Goal of the exercise:
Output the lines below exactly, please, from the first line until the line with "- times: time", counting both.
-- Supplied information follows --
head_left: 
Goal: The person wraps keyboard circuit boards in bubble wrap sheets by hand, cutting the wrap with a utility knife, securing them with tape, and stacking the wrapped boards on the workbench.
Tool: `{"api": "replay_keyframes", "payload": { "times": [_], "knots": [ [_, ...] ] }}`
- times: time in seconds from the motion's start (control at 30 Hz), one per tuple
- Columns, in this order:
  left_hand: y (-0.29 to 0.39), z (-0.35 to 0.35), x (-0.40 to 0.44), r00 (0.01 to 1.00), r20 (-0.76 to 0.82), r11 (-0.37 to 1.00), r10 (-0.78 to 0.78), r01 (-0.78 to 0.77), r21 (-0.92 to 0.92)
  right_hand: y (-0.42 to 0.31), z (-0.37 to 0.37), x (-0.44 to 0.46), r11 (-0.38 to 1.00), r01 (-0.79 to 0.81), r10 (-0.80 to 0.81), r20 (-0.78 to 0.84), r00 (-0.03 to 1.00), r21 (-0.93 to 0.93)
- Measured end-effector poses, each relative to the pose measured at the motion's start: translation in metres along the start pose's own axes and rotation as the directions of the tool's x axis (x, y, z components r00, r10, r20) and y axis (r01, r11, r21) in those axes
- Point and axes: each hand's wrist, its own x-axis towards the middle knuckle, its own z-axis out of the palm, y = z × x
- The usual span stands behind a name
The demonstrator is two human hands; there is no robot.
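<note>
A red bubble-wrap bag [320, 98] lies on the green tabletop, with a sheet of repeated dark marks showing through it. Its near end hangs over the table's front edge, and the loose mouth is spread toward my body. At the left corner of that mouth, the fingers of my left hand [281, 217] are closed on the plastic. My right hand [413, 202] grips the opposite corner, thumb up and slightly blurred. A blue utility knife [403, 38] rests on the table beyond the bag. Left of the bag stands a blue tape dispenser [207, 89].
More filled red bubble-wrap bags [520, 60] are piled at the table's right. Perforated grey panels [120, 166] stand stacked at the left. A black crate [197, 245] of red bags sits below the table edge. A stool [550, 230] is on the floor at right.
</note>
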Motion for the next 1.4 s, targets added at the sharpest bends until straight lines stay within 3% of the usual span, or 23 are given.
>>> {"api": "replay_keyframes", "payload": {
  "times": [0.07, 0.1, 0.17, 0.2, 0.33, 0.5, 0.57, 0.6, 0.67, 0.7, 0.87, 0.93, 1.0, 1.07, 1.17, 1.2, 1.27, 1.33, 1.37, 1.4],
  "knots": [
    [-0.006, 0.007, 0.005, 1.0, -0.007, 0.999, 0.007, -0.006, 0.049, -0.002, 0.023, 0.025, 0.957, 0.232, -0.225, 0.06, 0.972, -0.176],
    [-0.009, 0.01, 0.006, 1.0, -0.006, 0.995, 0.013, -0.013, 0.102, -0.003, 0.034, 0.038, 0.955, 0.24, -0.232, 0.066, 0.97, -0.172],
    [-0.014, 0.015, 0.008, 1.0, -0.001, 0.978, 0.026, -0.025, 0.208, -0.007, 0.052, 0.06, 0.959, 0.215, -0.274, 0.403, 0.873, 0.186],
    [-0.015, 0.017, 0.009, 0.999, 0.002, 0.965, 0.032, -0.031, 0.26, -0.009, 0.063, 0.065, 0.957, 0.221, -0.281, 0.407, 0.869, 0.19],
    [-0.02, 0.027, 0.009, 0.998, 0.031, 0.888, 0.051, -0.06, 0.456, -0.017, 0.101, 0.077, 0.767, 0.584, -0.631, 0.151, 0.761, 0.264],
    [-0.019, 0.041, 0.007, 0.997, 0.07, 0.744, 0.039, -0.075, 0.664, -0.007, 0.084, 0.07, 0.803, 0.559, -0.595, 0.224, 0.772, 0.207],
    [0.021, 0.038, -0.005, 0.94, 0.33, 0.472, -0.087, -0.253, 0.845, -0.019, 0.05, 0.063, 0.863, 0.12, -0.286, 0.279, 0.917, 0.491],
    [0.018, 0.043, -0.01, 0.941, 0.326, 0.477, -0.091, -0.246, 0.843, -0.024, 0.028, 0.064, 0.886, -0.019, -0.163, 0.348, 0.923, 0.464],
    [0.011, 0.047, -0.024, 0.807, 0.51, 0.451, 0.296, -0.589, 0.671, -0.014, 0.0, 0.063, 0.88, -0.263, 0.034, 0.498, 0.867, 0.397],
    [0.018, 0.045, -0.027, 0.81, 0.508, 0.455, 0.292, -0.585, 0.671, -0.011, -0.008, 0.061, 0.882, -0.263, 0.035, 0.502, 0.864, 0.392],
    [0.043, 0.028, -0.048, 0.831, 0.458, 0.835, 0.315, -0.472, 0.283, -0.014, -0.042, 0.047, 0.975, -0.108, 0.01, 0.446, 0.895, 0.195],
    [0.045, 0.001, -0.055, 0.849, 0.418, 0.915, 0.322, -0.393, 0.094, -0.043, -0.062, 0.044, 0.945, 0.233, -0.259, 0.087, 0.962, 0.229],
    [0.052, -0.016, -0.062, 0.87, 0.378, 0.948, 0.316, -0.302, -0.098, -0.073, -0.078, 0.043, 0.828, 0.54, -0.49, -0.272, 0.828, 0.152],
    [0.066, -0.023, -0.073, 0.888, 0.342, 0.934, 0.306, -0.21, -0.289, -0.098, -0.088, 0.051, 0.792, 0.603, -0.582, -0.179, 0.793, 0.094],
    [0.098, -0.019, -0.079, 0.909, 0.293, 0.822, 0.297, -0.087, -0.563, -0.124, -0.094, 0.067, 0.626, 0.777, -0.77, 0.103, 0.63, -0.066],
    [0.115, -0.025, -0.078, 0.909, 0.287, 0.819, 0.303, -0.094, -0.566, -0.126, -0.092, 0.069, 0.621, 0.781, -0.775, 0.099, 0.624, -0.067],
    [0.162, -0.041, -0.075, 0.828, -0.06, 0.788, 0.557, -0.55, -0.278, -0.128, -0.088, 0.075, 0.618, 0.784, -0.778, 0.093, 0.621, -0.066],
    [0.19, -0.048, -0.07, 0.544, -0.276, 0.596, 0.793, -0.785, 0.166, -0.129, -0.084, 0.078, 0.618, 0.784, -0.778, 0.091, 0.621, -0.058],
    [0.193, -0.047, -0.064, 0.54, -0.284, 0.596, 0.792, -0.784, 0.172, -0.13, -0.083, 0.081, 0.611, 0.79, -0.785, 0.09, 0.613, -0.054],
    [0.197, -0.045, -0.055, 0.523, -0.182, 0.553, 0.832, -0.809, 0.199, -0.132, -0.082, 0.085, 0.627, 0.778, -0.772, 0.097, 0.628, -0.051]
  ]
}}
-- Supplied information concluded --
Problem solution:
head_left: 
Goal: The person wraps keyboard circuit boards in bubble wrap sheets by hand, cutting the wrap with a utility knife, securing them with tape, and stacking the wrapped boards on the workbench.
Tool: `{"api": "replay_keyframes", "payload": { "times": [_], "knots": [ [_, ...] ] }}`
- times: time in seconds from the motion's start (control at 30 Hz), one per tuple

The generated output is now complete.